→ How to complete this task: Reproduce exactly, and only, the lines below from the one containing "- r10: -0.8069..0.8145" through the one containing "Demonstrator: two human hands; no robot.".
━━━
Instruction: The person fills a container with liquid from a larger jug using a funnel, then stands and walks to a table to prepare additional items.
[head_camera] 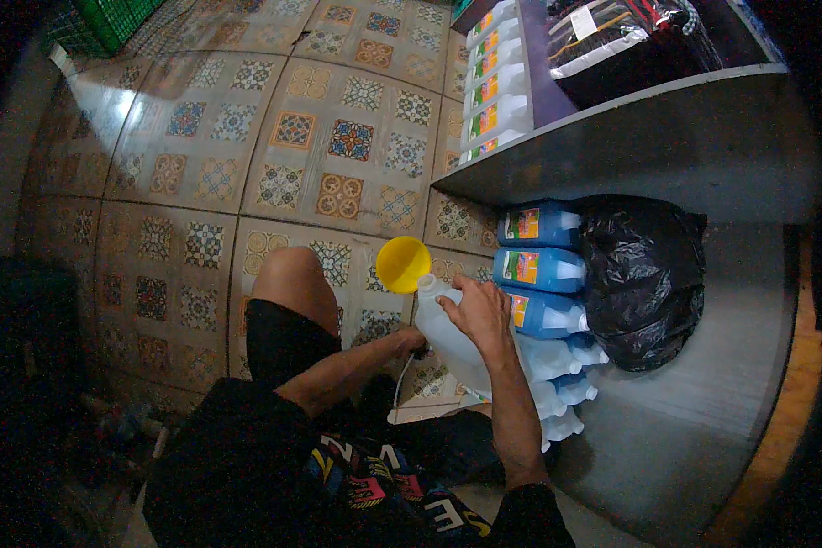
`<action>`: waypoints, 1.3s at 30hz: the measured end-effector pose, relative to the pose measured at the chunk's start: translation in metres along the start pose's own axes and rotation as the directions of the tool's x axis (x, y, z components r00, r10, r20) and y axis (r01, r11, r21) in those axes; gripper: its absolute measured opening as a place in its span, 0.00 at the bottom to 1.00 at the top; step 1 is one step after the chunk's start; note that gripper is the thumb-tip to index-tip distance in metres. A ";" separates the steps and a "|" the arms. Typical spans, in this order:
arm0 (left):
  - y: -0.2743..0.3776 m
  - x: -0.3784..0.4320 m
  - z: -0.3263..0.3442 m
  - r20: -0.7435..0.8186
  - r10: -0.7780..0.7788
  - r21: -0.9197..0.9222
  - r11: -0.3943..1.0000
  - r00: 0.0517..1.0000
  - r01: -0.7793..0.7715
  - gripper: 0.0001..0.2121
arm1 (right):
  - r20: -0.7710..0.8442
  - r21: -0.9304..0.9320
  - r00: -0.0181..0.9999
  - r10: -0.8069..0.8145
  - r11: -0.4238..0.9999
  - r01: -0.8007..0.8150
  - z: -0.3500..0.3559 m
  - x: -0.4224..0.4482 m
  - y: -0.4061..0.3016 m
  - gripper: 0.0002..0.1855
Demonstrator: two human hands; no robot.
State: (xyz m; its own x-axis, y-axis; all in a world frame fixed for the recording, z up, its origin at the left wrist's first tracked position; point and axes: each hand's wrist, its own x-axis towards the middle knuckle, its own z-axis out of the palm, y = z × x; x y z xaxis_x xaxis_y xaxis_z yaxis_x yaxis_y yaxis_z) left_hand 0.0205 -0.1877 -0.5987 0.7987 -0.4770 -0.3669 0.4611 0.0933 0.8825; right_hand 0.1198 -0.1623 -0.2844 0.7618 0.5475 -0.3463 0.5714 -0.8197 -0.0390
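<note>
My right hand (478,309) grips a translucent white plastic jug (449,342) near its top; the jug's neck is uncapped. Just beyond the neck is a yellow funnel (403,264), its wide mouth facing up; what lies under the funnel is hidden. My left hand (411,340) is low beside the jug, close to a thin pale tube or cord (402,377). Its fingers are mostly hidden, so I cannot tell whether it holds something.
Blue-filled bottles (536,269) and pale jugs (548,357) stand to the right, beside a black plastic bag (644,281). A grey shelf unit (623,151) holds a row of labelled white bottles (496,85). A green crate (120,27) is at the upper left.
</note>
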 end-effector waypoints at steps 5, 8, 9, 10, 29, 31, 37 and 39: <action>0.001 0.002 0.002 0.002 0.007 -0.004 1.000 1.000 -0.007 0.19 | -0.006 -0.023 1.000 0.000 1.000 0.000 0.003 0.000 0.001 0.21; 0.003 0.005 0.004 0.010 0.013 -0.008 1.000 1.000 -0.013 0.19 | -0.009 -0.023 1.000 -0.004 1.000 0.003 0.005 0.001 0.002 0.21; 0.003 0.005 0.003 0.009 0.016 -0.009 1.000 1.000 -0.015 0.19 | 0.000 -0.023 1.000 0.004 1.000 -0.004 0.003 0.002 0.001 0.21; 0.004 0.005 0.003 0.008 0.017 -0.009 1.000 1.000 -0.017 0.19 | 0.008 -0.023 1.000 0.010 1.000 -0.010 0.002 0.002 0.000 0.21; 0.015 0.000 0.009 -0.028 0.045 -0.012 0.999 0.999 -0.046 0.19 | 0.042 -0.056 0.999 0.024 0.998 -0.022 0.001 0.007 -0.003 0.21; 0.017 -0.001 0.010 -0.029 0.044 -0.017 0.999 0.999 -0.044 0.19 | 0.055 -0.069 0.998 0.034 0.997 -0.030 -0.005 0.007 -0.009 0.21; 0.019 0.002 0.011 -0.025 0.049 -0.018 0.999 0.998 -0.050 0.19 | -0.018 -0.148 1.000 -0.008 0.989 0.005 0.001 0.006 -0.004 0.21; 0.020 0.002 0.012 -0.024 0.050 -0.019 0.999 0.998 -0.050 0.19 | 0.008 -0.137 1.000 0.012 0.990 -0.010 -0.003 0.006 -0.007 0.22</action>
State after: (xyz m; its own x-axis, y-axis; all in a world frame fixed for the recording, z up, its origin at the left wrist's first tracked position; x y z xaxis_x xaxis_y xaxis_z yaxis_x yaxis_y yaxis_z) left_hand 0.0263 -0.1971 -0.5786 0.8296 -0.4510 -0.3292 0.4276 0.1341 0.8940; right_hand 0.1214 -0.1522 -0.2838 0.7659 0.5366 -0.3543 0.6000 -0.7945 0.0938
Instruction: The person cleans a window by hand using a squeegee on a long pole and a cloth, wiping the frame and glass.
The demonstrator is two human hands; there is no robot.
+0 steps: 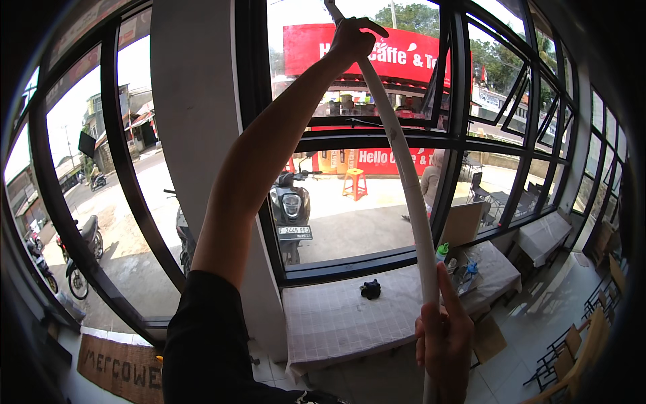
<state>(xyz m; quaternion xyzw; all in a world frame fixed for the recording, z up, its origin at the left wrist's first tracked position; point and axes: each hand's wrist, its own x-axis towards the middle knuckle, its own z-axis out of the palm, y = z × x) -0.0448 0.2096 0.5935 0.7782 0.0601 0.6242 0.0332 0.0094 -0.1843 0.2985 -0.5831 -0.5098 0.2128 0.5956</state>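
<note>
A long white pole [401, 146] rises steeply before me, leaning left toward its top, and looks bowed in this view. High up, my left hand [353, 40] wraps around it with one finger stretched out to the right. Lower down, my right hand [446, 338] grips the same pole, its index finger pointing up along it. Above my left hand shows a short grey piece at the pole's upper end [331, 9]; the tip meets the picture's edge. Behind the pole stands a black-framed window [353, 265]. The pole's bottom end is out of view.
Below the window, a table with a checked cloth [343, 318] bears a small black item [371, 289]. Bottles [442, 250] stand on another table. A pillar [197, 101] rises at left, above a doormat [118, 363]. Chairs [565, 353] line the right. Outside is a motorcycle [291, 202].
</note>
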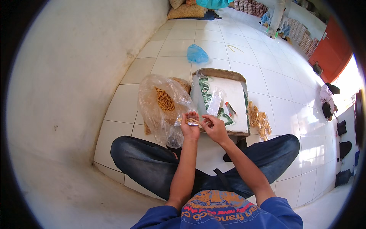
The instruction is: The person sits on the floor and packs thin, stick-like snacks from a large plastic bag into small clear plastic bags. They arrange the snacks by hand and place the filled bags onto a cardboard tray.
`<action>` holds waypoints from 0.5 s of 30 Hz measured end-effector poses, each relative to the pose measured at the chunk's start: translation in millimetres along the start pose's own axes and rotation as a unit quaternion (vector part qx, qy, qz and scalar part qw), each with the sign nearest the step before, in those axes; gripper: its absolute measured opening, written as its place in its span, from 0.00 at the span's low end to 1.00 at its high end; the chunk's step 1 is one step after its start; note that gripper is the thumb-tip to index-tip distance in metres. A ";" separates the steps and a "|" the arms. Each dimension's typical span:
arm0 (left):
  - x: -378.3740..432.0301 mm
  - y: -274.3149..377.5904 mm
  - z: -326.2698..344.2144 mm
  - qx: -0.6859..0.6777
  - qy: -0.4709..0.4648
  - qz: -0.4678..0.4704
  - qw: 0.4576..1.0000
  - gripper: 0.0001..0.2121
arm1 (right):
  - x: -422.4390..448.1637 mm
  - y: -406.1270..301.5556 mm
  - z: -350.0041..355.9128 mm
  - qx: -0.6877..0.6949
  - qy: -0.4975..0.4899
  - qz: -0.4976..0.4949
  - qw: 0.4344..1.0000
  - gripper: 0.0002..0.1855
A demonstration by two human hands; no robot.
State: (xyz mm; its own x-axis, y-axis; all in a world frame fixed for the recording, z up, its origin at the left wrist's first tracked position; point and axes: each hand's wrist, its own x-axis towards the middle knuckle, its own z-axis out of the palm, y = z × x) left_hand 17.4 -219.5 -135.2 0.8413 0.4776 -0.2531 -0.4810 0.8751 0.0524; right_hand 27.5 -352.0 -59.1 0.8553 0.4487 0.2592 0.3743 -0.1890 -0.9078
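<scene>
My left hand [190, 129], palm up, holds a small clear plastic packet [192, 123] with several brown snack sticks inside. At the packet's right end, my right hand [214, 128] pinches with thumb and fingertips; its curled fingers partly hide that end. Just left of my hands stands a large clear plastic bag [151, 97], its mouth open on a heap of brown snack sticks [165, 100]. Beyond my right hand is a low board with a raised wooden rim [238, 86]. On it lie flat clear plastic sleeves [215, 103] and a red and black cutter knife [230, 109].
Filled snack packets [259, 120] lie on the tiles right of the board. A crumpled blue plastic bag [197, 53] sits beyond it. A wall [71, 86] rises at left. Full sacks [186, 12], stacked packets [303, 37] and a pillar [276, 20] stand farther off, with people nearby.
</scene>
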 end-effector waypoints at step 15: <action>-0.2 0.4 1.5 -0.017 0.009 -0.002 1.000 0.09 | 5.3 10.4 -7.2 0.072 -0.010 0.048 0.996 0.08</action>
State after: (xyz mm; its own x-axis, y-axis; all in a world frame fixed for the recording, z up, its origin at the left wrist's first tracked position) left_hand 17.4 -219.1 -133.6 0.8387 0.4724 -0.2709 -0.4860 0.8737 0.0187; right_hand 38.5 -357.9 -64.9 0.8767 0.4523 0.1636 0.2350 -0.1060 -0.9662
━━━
→ Result of the task:
  - r10: -0.8069..0.8145
  - r11: -0.4238..0.9999
  - r01: -0.8007..0.8150
  - z: -0.3500..0.3559 m
  - x: -0.4224..0.4482 m
  - y: -0.4061..0.3016 m
  - gripper: 0.0002..0.1855
Demonstrator: two human hands; no robot.

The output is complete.